Als wir diesen Videoclip während einer Podiumsdiskussion zum Thema Kommunikationstraining auf einem nationalen Medizinertreffen zeigten, erklärten wir dem Publikum, dass wir G. instruiert hatten, ein bestimmtes Verhalten nicht zu zeigen, was dann den Ton der gefilmten Interaktion beeinflusst hatte. Wir ließen die Zuschauer raten, welche Anweisung wir gegeben hatten. Die Teilnehmenden stimmten überein, dass diese Kommunikation sehr schlecht verlaufen war, konnten aber den Grund dafür nicht angeben. Einzelne Wortmeldungen beschrieben verschiedene Verhaltensweisen oder Auslassungen, für die G. eindeutig nicht verantwortlich gemacht werden konnte. Es wurde Kritik laut, er hätte vergessen, sich dem Patienten vorzustellen oder die Vorgänge nicht erklärt und dem Patienten nicht zugehört, was aber alles nicht zutraf. Zum Glück konnten wir das Video zurückspulen und mehrere Zuschauer mussten zugeben, bei ihren Vermutungen übersehen zu haben, dass der Arzt sich am Anfang sehr wohl vorgestellt und dem Patienten die Hand geschüttelt, seine Vorgehensweise erklärt und dem Patienten zugehört hatte.

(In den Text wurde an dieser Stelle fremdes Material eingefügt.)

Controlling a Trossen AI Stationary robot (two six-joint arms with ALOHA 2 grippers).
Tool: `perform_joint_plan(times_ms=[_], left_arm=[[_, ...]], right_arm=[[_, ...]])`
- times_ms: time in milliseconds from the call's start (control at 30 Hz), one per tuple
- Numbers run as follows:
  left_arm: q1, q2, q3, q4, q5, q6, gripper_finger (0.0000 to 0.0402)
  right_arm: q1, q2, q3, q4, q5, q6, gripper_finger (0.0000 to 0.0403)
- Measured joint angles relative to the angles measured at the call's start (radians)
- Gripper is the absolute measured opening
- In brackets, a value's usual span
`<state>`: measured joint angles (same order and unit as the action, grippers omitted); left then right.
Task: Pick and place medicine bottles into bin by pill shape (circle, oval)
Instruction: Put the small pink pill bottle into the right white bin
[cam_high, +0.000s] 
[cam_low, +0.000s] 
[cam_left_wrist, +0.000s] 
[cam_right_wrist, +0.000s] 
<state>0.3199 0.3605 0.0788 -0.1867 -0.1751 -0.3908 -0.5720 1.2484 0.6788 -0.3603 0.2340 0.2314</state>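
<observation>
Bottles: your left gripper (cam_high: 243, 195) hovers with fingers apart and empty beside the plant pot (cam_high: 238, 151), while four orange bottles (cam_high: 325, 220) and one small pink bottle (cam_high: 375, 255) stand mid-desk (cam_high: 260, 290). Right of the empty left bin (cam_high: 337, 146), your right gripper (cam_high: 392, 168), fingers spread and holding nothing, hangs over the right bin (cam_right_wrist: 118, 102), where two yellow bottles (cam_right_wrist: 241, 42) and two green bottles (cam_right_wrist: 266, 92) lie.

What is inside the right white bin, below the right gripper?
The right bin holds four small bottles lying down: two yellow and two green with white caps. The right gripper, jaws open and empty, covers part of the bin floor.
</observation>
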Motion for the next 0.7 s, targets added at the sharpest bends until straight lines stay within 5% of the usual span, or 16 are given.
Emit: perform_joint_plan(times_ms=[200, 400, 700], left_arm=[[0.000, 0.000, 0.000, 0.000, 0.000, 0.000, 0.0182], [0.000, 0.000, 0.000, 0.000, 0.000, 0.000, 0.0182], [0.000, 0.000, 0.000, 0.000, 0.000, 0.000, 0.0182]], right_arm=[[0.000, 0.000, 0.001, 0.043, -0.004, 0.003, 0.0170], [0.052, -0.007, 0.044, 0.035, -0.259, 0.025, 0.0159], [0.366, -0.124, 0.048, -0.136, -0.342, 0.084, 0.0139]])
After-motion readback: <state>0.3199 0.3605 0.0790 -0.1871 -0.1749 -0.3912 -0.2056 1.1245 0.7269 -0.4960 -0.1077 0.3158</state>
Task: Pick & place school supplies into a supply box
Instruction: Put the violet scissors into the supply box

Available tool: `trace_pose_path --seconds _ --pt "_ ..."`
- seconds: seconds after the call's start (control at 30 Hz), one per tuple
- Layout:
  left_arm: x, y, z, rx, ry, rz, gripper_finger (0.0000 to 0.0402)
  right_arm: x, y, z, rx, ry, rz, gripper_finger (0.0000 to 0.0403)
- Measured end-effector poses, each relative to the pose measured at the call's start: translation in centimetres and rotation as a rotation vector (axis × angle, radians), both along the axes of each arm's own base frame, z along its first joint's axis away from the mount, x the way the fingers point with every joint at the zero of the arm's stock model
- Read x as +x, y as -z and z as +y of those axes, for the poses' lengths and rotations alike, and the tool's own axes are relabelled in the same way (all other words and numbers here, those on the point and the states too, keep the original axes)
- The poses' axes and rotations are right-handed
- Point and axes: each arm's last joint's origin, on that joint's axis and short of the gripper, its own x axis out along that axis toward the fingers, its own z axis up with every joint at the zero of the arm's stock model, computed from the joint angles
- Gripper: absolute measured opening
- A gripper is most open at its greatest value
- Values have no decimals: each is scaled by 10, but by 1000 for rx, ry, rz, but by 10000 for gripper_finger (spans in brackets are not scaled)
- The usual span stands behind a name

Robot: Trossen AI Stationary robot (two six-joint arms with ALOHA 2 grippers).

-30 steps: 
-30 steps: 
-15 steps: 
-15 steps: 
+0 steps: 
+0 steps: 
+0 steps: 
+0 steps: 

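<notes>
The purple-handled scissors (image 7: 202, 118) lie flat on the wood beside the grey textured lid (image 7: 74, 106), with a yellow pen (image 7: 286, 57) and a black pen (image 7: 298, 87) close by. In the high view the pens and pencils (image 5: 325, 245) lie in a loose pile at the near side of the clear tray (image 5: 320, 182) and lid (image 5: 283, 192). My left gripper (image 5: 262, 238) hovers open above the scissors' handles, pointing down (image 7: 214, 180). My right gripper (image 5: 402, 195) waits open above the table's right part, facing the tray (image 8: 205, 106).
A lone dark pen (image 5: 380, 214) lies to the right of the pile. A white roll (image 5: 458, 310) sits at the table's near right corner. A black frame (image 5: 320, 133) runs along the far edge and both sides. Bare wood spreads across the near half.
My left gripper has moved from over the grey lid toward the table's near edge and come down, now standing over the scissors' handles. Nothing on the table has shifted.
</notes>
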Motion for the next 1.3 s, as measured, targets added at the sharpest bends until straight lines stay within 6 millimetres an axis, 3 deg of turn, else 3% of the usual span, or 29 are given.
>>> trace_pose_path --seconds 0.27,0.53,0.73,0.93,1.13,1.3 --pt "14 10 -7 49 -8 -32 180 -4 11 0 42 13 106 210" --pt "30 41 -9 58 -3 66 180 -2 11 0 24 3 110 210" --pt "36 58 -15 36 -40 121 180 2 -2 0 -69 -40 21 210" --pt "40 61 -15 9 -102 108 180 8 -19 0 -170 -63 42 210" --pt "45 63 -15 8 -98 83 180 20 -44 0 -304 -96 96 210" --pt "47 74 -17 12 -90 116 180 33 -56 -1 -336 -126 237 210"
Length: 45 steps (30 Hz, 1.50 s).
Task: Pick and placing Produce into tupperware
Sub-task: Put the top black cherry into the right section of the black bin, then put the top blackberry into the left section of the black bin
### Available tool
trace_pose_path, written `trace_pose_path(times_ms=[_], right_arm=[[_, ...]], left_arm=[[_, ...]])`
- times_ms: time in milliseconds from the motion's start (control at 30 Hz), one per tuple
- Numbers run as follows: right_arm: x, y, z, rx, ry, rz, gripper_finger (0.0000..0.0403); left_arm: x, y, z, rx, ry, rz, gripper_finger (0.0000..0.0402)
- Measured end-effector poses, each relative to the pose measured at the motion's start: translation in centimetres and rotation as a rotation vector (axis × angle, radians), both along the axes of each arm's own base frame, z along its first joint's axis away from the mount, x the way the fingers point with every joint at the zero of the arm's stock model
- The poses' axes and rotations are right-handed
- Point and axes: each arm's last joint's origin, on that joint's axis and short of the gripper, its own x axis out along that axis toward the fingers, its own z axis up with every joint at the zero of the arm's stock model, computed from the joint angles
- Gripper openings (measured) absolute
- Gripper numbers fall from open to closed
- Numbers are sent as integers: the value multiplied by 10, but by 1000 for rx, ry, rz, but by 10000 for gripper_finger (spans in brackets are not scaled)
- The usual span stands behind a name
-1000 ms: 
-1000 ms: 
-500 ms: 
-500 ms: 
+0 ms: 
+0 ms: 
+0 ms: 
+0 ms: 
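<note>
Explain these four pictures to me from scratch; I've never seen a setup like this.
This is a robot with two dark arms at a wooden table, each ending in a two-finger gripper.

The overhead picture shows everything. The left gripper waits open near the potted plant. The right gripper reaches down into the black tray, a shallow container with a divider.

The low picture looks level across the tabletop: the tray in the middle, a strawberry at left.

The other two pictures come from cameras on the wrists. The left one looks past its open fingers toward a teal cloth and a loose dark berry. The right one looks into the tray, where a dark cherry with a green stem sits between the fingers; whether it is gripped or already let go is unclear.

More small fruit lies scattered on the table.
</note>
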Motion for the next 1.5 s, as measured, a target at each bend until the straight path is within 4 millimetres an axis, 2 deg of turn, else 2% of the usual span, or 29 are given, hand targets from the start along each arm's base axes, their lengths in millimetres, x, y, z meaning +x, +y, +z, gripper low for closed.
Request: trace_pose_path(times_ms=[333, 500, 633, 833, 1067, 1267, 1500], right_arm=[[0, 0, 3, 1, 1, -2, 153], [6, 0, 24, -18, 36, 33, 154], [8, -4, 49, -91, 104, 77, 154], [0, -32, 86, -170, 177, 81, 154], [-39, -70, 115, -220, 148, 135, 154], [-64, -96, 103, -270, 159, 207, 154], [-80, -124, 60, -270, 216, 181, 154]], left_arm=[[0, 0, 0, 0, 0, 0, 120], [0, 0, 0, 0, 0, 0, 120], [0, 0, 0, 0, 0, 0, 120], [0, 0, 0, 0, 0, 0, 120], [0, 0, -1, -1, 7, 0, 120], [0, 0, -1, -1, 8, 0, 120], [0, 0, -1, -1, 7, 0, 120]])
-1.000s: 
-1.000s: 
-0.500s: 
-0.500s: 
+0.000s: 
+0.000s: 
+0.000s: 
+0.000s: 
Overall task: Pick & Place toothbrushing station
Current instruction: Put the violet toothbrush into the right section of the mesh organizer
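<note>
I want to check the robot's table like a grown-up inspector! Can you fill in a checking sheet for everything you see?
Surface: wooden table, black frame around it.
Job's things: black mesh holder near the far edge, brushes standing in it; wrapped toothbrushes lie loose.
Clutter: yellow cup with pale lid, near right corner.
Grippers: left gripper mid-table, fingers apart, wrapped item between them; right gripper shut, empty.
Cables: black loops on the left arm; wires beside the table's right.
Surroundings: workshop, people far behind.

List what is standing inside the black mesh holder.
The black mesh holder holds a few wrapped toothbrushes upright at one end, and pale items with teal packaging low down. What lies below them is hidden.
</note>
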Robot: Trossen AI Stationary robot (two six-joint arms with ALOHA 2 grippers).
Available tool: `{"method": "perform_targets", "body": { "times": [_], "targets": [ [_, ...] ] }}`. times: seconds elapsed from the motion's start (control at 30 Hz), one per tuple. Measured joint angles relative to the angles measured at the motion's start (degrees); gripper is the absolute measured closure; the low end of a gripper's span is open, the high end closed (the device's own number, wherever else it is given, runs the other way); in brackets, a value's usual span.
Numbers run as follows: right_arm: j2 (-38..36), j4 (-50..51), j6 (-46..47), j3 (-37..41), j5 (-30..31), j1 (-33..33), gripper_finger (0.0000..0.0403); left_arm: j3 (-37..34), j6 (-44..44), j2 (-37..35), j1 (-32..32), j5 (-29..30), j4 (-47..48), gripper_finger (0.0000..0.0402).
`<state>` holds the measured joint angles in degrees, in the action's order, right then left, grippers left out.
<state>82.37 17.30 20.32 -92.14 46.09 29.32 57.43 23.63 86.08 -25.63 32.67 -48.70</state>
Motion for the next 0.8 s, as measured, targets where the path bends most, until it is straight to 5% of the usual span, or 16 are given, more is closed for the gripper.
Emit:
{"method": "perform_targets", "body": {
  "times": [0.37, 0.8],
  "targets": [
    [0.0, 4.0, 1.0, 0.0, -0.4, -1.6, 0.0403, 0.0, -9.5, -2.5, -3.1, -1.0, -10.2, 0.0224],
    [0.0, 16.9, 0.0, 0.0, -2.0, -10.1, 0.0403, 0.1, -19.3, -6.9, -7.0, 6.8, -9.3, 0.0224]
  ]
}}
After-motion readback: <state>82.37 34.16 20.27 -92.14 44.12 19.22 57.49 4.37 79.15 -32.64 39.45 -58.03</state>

Bevor wir das Rätsel auflösten, zeigten wir ein zweites Video mit denselben Schauspielern. Darin spielte G. wieder den Arzt und bekam von uns wiederum heimliche Instruktionen. Dieses Mal wurde er jedoch angewiesen, alle Körperhaltungen und -bewegungen des Patienten zu imitieren. Obwohl H., der Patient, sein Bestes gab, sich daneben zu benehmen, schaffte er es diesmal einfach nicht, aggressiv und unvernünftig zu agieren. Und G. spürte nicht den Stress, den er im ersten Video erlebt hatte, als er den Patienten nicht spiegeln durfte. Die Zuschauer bewerteten das Verhalten von G. im zweiten Video als sehr gut, es gelang ihnen aber nicht herauszufinden, welchen Verhaltensaspekt G. im zweiten Video gezeigt und im ersten Video vermieden hatte. Erst als wir das zweite Szenario wiederholten, lachten viele Teilnehmenden laut über die Nachahmung, die jetzt offensichtlich geworden war.